_BRIEF_
Among the lines below, return each one that contains the word "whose".

╭─ DATA EXTRACT

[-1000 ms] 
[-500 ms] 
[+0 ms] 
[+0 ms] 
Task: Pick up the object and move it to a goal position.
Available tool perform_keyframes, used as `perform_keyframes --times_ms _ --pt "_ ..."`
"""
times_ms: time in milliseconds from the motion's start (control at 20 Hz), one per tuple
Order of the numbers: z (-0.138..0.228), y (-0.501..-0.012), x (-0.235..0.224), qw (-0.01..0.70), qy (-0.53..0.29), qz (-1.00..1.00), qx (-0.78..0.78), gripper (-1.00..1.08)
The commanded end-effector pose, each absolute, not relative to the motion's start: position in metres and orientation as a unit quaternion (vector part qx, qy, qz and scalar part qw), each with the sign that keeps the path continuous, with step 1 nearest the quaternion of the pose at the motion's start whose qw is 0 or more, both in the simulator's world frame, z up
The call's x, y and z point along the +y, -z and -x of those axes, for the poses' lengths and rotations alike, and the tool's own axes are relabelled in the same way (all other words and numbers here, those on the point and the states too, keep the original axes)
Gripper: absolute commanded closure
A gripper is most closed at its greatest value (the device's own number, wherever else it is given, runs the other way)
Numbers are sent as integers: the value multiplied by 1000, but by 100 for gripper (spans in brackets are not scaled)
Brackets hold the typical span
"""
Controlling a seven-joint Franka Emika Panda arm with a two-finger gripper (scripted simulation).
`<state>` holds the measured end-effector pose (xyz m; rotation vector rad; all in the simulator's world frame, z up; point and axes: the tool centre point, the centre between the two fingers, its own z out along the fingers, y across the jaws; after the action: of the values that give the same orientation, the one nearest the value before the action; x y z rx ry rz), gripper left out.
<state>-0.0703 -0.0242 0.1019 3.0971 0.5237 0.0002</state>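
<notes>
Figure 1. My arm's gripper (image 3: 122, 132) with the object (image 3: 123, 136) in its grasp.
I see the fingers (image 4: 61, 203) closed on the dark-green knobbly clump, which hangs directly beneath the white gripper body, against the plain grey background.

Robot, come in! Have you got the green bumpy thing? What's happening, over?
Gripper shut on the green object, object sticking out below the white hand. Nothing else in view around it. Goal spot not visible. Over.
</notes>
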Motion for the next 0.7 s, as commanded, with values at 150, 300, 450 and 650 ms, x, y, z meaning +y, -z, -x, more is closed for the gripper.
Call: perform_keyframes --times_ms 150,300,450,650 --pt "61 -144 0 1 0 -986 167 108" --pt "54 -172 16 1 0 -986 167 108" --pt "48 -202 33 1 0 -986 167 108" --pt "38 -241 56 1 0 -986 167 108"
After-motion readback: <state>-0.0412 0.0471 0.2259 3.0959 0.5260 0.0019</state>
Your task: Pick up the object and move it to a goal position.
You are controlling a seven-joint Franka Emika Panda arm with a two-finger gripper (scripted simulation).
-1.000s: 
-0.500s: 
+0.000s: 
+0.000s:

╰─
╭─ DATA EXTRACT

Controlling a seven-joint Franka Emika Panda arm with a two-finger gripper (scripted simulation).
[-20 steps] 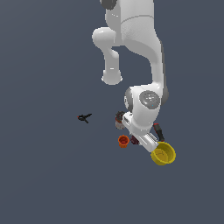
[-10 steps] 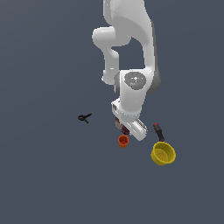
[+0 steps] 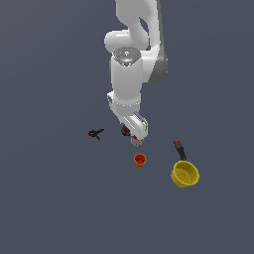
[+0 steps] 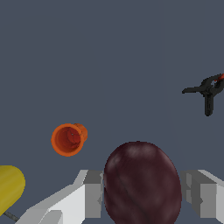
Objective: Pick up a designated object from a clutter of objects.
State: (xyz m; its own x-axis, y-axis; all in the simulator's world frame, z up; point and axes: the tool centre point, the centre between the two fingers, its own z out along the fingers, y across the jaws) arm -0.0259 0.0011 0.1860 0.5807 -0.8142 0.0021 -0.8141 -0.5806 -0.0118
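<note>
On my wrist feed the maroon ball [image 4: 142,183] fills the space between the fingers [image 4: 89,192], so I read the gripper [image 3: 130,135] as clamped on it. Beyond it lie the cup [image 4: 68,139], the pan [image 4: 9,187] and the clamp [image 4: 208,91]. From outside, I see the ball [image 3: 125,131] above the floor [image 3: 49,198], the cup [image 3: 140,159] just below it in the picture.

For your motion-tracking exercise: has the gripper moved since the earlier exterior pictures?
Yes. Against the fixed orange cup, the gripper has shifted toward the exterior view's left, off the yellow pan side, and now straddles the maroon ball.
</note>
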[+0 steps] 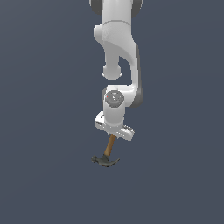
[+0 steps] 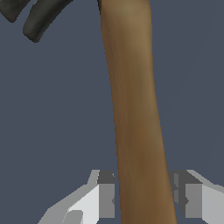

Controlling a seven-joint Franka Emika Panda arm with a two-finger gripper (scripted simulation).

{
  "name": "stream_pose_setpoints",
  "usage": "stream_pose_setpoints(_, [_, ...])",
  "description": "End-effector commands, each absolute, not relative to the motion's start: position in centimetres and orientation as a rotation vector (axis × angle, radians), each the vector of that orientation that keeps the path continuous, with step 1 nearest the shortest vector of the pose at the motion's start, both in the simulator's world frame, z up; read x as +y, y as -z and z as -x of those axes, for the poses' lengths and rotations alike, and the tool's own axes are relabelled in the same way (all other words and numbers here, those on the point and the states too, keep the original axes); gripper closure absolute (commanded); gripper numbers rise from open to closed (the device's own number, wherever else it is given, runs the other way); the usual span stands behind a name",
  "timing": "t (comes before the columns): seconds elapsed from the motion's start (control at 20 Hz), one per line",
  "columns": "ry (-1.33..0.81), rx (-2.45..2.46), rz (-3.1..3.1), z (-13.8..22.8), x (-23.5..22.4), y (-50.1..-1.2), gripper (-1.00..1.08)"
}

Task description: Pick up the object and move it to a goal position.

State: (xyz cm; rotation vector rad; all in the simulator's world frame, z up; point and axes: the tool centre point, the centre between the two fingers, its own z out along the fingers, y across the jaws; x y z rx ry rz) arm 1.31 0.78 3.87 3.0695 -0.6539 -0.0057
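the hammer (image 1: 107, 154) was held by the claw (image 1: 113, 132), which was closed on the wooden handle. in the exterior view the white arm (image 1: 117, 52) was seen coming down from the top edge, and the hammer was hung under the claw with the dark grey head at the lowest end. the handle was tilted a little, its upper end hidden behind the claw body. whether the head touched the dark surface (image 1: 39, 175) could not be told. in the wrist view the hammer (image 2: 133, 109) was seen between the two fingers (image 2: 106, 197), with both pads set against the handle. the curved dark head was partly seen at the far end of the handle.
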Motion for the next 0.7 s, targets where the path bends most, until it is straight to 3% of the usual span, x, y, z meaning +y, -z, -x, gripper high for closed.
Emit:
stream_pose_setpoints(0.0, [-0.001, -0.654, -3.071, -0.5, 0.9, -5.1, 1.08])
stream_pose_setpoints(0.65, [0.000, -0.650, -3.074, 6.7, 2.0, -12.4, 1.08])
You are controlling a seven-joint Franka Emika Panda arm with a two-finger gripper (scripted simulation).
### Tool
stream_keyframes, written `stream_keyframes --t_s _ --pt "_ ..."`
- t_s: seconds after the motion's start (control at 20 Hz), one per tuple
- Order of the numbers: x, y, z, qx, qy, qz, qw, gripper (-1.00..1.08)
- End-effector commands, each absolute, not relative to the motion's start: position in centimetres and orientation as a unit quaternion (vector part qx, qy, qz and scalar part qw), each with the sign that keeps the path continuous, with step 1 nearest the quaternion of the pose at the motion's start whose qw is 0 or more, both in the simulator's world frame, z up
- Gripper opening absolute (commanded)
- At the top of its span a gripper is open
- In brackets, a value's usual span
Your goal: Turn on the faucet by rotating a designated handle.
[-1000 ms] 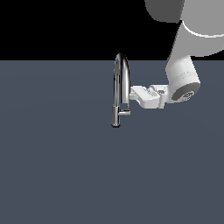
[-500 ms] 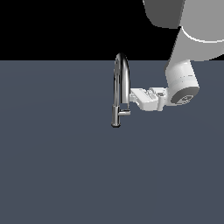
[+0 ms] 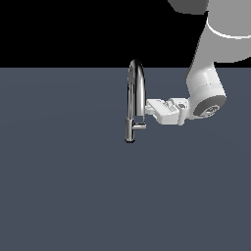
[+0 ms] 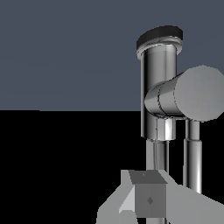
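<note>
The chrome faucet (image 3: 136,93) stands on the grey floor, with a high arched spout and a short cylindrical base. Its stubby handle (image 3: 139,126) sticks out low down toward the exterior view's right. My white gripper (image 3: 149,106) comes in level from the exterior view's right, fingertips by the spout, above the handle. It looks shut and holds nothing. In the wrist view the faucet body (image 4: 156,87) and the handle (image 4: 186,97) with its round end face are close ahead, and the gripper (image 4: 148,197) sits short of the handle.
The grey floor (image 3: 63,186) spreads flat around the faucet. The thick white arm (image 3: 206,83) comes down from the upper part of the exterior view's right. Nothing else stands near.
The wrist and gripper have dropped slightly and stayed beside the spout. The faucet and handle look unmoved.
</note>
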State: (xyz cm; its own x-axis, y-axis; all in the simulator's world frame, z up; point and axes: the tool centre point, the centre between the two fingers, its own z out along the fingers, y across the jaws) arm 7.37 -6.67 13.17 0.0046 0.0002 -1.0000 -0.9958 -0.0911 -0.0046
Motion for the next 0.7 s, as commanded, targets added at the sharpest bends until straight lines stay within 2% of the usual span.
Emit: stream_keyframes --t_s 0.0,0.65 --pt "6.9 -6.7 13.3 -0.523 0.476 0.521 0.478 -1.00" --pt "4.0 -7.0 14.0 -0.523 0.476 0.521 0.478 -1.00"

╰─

_WRITTEN RESPONSE_
The commanded end-effector pose, each absolute, not relative to the motion's start: position in metres and orientation as a unit quaternion (vector part qx, qy, qz and scalar part qw), each with the sign that keeps the path continuous, with step 1 nearest the quaternion of the pose at the motion's start whose qw is 0 or more, both in the simulator's world frame, z up
- End-effector commands, each absolute, not relative to the motion's start: position in centimetres and orientation as a unit quaternion (vector part qx, qy, qz and scalar part qw), each with the sign that keeps the path continuous, with step 1 nearest the quaternion of the pose at the motion's start whose qw is 0 or more, both in the simulator's world frame, z up

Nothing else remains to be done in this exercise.